I started by looking at the average monthly return for the S&P 500 dating back to 1926. On average, all of the months are positive except for September, which I always find surprising because October is such a notoriously bad month with not one, but two Black Mondays.
Long time readers know, of course, that averages don’t tell the whole story. I just made my ‘head in the freezer’ joke yesterday, so I won’t hit you with it again right now.
To illustrate the problem of looking at averages, I calculated the average volatility for each month and created a second chart that shows some of the basic ranges you could expect each month based on historical data.
The blue columns in the second chart are identical to the ones in the first chart, they just look a lot smaller because the range of data is so much bigger.
The grey line with the larger dots represents one standard deviation away from the average, which means that you could expect monthly returns to fall within that range about two-thirds of the time.
The second gray line with finer dots does the same thing, but it’s two standard deviations, which means that most returns would fall within that range 95 percent of the time.
About five percent of the time, returns can fall outside of that range and watch out because those moves can be big! The worst month was in October 1929, when stocks fell by -29.7 percent in just one month.
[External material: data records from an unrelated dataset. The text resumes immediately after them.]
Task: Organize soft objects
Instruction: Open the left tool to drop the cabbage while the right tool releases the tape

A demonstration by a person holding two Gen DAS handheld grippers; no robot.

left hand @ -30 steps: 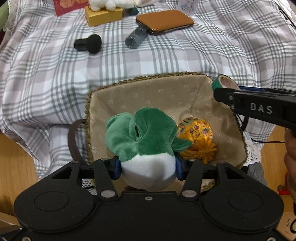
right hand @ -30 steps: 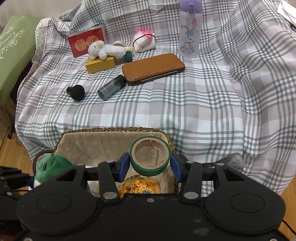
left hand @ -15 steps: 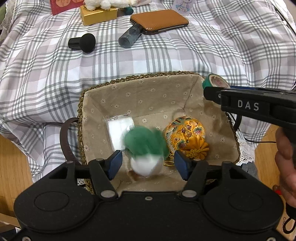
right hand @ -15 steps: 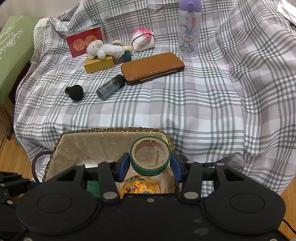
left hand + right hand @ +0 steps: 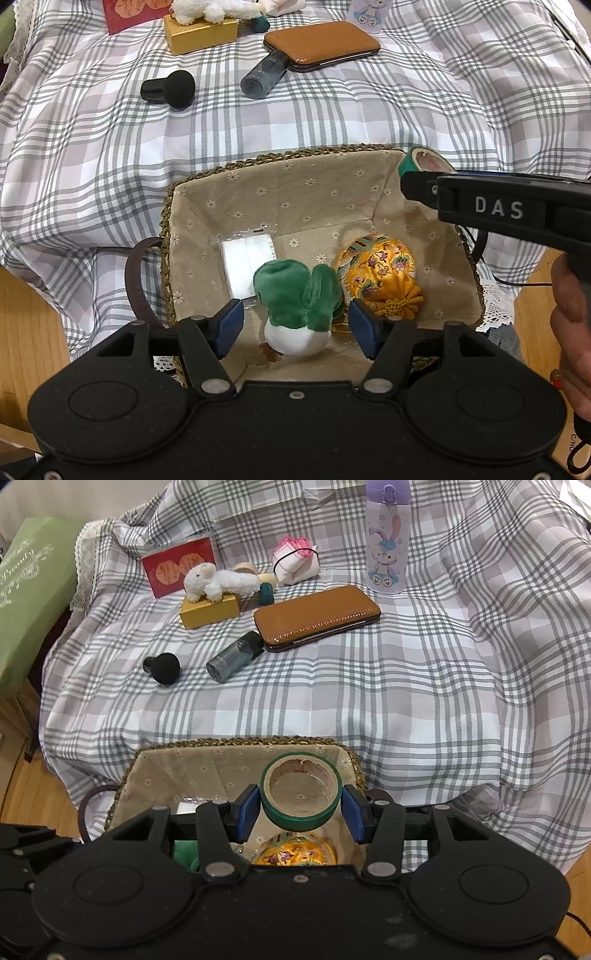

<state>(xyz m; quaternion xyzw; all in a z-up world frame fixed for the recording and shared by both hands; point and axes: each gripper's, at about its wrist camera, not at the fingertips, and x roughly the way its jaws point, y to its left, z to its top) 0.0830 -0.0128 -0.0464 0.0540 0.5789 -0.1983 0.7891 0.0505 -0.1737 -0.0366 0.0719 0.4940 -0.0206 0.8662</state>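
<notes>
The left tool (image 5: 295, 325) hangs over the fabric-lined woven basket (image 5: 280, 184) with its jaws just spread wide; the green-and-white plush radish (image 5: 299, 306) lies free between and below the pads on the basket floor, leafy end pointing away. Beside it lie one yellow embroidered silk pouch (image 5: 380, 273), touching it, and one clear packet of white pads (image 5: 247, 266).

The right tool (image 5: 300, 808), over the basket's far right corner, has just been easing apart around one green tape roll (image 5: 300, 797), hole facing up; a gap shows at each blue pad (image 5: 248, 810), so it looks released and should drop straight down.

Farther off, on the plaid-covered surface (image 5: 406, 701), one white plush lamb (image 5: 218, 581) lies lengthwise on a gold box (image 5: 210, 611), nearer the left hand's side.
</notes>
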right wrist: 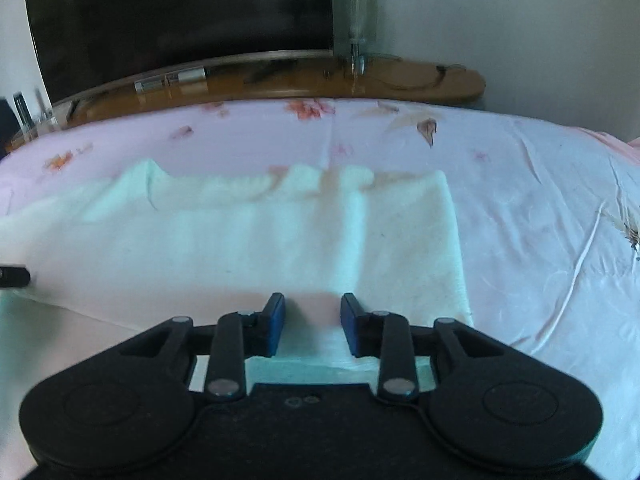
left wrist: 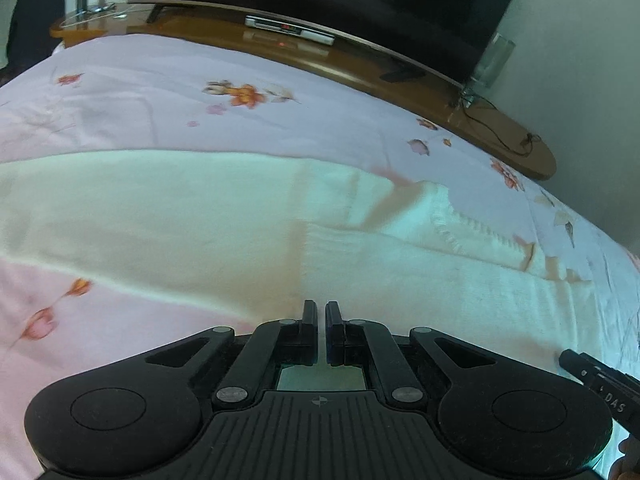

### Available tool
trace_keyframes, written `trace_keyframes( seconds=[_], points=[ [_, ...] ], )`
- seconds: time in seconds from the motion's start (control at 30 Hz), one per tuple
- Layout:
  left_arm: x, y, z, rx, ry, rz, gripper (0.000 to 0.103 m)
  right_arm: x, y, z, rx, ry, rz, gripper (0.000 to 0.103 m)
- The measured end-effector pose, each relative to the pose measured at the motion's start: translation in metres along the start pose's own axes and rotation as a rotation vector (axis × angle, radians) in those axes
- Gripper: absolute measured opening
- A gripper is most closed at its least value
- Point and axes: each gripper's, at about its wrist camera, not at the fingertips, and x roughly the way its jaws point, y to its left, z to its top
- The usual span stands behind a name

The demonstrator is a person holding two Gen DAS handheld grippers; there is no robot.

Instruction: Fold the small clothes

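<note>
The white knitted garment (right wrist: 248,236) lay spread flat across the pink floral bedsheet (right wrist: 520,184), and I judged at least one fold was in, since a doubled edge ran along its near side; more folds seemed left. My right gripper (right wrist: 313,322) stood partly open over that near edge, nothing pinched between its blue pads (right wrist: 276,324). My left gripper (left wrist: 321,316) was closed with nothing visibly held, the garment (left wrist: 200,216) just ahead.

A bed (left wrist: 160,92) under a pink flowered sheet (right wrist: 520,184) fills the near ground. Along its far edge runs a curved wooden shelf (left wrist: 360,60) carrying a dark television (right wrist: 180,20) before pale walls (right wrist: 520,20).
</note>
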Motion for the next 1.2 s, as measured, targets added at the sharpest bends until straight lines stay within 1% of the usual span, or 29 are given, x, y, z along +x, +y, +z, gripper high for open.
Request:
trace_keyframes(
  seconds=[0.13, 0.27, 0.4, 0.5, 0.6, 0.7, 0.8, 0.83, 0.9, 0.93, 1.0, 1.07, 1.17, 1.2],
  points=[
    [-0.009, 0.023, -0.004, -0.054, 0.049, 0.043, 0.004, -0.017, 0.024, -0.001, -0.012, -0.028, 0.067, 0.039],
    [-0.027, 0.046, -0.010, -0.067, 0.022, 0.085, 0.004, -0.028, 0.059, 0.000, -0.051, -0.040, 0.150, 0.041],
    [-0.038, 0.078, -0.011, -0.109, 0.015, 0.132, 0.004, -0.027, 0.093, -0.001, -0.089, -0.027, 0.217, 0.044],
    [-0.044, 0.101, -0.012, -0.135, 0.012, 0.194, 0.004, -0.027, 0.115, -0.004, -0.111, -0.016, 0.255, 0.045],
    [-0.048, 0.120, -0.013, -0.133, 0.020, 0.262, 0.004, -0.029, 0.135, -0.008, -0.133, -0.008, 0.279, 0.046],
    [-0.051, 0.140, -0.013, -0.153, 0.037, 0.298, 0.004, -0.030, 0.152, -0.008, -0.144, -0.005, 0.298, 0.046],
    [-0.057, 0.159, -0.012, -0.189, 0.034, 0.306, 0.004, -0.031, 0.167, -0.007, -0.159, -0.013, 0.315, 0.048],
    [-0.058, 0.163, -0.012, -0.181, 0.030, 0.310, 0.004, -0.032, 0.171, -0.008, -0.163, -0.013, 0.320, 0.048],
    [-0.056, 0.163, -0.011, -0.140, 0.031, 0.342, 0.004, -0.029, 0.178, -0.008, -0.166, -0.011, 0.327, 0.048],
    [-0.056, 0.163, -0.011, -0.114, 0.029, 0.346, 0.004, -0.028, 0.182, -0.009, -0.171, -0.009, 0.328, 0.048],
    [-0.060, 0.162, -0.012, -0.089, -0.003, 0.324, 0.004, -0.027, 0.189, -0.010, -0.176, -0.003, 0.330, 0.049],
    [-0.066, 0.164, -0.012, -0.103, -0.040, 0.275, 0.003, -0.026, 0.193, -0.011, -0.177, -0.002, 0.331, 0.049],
    [-0.073, 0.167, -0.008, -0.103, -0.081, 0.297, 0.004, -0.025, 0.197, -0.010, -0.177, 0.001, 0.332, 0.049],
    [-0.074, 0.168, -0.007, -0.114, -0.083, 0.305, 0.004, -0.024, 0.198, -0.010, -0.178, -0.001, 0.329, 0.049]
  ],
)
That makes the -16.8 percent loss we suffered in October 2008 look like child’s play. There have been good times too, though, in April 1932, the market rose 42.6 percent.
For fun, I also threw in the current year in orange bars, just to show how downright normal this year has been so far. It doesn’t feel good because the overall total return is low so far, but it’s clearly nothing out of the ordinary.
I realize that I haven’t answered the ‘Sell in May’ question and was distracted by those pesky average returns, so let me get back to the point. What would have happened if we sold in May and got back in for November, historically a good month?
Not very well, it turns out. The annualized return for a simple buy and hold for the entire period was 10.10 percent. An investor that sold in May, bought one-month Treasury bills and bought back stocks in November would have earned 8.44 percent, a loss of -1.66 percent per year.
If that doesn’t sound like much, check out the difference when you compound over 89 years: $1 invested in the buy and hold strategy would have turned into $5,415, while a dollar invested in the Sell in May strategy would be worth $1,391.
I think this actually overstates the case for the Sell in May approach because it doesn’t factor in transaction costs and, more importantly, the high tax rates on short-term capital gains. I didn’t run any numbers on this, but I promise that it would be a huge drag.
One of my other clients and loyal readers is often a little annoyed when I do very long, sweeping analysis since no one invests over an 89-year period. So, I decide to break up the two strategies into decades to see what they looked like.
Ignoring costs and taxes (which is a lot to ignore), the Sell in May approach did win during the 1970s and the 2000s (it marginally won by 0.09 percent per year in the 1960s, but I’m calling that a draw).
I have no basis in saying this, but I think that the person who made up Sell in May decades ago had a summer home up North and just wanted to take some time off for some swimming and sailing with their family.
Since the strategy doesn’t seem to have merit, I guess that I’ll be working this summer and early fall.